Collected data
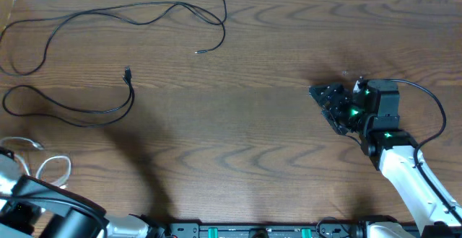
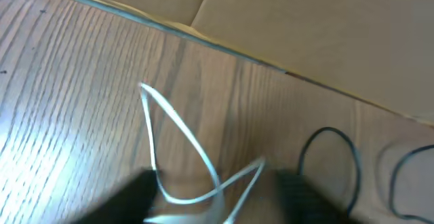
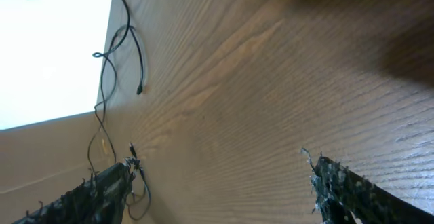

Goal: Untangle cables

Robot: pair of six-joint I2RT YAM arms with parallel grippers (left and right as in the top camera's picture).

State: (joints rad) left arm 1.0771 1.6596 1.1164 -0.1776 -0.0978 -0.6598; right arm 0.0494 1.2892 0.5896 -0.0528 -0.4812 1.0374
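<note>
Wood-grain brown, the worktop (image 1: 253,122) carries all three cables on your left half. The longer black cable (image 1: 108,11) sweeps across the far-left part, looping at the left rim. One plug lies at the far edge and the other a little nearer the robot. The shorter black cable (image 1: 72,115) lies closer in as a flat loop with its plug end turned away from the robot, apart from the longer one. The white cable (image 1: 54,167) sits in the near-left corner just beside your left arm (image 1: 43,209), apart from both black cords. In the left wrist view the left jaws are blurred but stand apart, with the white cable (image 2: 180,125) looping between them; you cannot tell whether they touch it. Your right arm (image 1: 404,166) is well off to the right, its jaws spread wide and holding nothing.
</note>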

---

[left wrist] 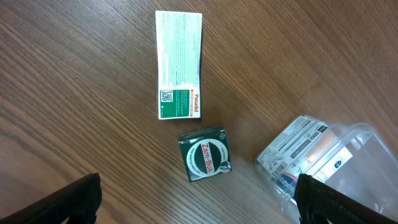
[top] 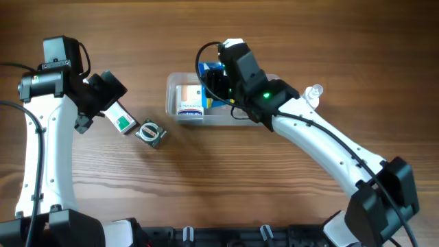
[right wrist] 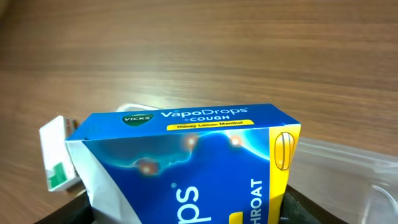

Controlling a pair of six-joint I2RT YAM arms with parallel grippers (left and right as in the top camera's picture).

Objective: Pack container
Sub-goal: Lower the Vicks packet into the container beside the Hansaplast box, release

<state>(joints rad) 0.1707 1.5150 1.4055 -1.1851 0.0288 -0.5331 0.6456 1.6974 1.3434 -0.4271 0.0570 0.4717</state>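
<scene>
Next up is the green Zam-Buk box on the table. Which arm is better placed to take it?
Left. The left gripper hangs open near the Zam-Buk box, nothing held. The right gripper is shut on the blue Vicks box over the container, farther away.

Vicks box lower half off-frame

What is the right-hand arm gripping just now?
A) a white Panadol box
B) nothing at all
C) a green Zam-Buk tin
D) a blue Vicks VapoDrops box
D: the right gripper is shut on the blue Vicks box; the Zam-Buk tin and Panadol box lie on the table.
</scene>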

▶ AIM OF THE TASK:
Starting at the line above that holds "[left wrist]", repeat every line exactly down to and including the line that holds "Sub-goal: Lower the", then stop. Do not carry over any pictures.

▶ SOLUTION TO THE PROBLEM:
[left wrist] 
[top] 
[right wrist] 

Controlling a pair of six-joint I2RT YAM arms with parallel grippers (left and right as in the top camera's picture).

Objective: Pack container
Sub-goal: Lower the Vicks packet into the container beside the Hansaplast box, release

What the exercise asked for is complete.